Setting up a test network

I'm looking to implement a test network that will allow me to evaluate different IDS and security options. Management is very concerned about exposure to the network, so I may need to try to do this from my broadband connection at home. For either option, how can I accomplish this?

I'm looking to implement a test network that will allow me to evaluate different IDS and security options. Management is very concerned about exposure to the network, so I may need to try to do this from my broadband connection at home. For either option, how can I accomplish this?

- Via the Internet

For your corporate network, what I think you're looking for is called a DMZ, short for demilitarized zone. The way I have heard this term used is that this is an area of your network that is not protected or not as protected as the part of your network behind the firewall.
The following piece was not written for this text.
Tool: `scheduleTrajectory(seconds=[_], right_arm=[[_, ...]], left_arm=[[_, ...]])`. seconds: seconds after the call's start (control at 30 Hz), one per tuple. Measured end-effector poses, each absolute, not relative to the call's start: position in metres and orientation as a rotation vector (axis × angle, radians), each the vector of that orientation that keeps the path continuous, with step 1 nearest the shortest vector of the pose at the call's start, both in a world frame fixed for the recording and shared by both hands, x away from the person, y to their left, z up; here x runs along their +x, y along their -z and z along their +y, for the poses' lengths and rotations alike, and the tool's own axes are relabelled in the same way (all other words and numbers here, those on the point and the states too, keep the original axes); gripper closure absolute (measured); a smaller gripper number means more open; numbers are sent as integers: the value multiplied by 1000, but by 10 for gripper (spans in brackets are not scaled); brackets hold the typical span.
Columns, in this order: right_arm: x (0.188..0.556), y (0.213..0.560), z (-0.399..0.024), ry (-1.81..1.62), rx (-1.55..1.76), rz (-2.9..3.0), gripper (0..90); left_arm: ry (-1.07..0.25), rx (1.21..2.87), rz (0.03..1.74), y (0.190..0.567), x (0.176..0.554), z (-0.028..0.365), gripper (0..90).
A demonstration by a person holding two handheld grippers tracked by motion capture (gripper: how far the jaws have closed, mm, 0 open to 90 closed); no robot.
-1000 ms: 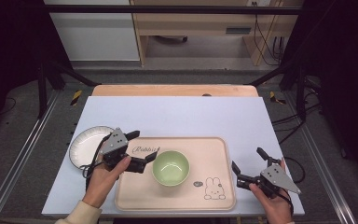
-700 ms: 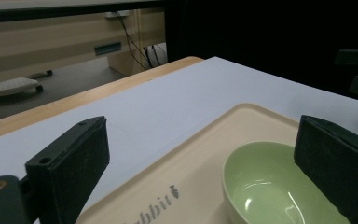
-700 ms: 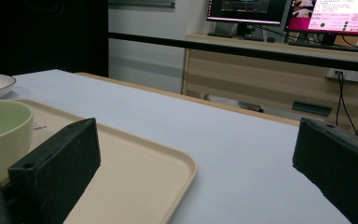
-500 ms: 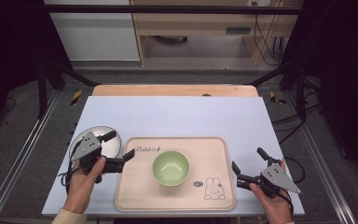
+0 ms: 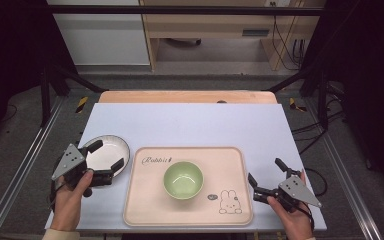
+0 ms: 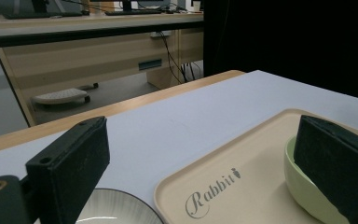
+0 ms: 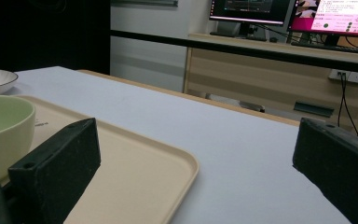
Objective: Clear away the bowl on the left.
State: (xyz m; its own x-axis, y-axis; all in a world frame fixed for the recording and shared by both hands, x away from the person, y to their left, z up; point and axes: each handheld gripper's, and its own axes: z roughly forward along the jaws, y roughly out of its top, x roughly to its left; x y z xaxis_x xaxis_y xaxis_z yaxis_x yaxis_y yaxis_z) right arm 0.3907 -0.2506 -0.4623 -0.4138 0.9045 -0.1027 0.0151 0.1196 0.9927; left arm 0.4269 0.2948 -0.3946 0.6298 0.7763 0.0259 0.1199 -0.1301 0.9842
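The white plate (image 5: 108, 151) lies on the pale blue table (image 5: 190, 125), just left of the beige tray (image 5: 145, 200) bearing a green bowl (image 5: 182, 179). The left gripper (image 5: 106, 159) hovers over it, jaws spread; the right gripper (image 5: 266, 174) also spread. Desks and monitors stand beyond.

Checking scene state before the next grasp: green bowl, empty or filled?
Empty. The bowl stands upright on the tray, and the high view shows its bare green inside with nothing in it.
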Motion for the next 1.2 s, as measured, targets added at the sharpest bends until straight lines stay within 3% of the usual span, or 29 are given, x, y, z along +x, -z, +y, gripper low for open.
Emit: scheduleTrajectory(seconds=[0.5, 1.2], right_arm=[[391, 462, -250, -1404, 911, 1599, 12], [390, 462, -249, -1407, 905, 1604, 12]], left_arm=[[-705, 1557, 821, 411, 425, 326, 34], [-706, 1562, 858, 432, 427, 336, 33]])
Different vendors implement the DMZ differently from others. 

Cisco, for example, offers a third network port on some of its PIX firewalls that allow for this to be set up. If this is an add-on to your firewall, be sure to check if you'll need to upgrade the firmware in the firewall to handle the additional interface. In the case of the PIX, you will need to upgrade from the restricted to the unrestricted IOS, which will cost some money. For corporate networks this may be an easier way to go since you will already have some type of firewall in place and making a simple hardware change should make this easy to put in place.

If putting a DMZ in place is going to cost more than it's worth on your corporate network, consider this option - take one of your public IP addresses and give that to a separate, smaller firewall. This will allow testing to occur without having any of the traffic deal with your primary firewall. This allows you to set up just about any testing situation you want, whether it be for IDS, honeypot, etc., while not worrying about configuration changes in the firewall allowing some of this traffic onto your corporate network.

If you end up setting up your test bed at home, there is a less-costly way to set up a DMZ. I would suggest using two firewalls. The first will be your connection to the outside world and will point to the machine on the inside that will receive all traffic from the public interface.

To keep someone from compromising the first machine and getting access to others you may have, put a second firewall in place and put all your other machines behind it so there is an additional layer of protection for those machines. Depending on how paranoid you are, it is worth considering using two different brands of firewalls. If the first firewall were compromised, the perpetrator would not be able to get through the second firewall as quickly since it would be from a different vendor and therefore shouldn't have the same vulnerabilities.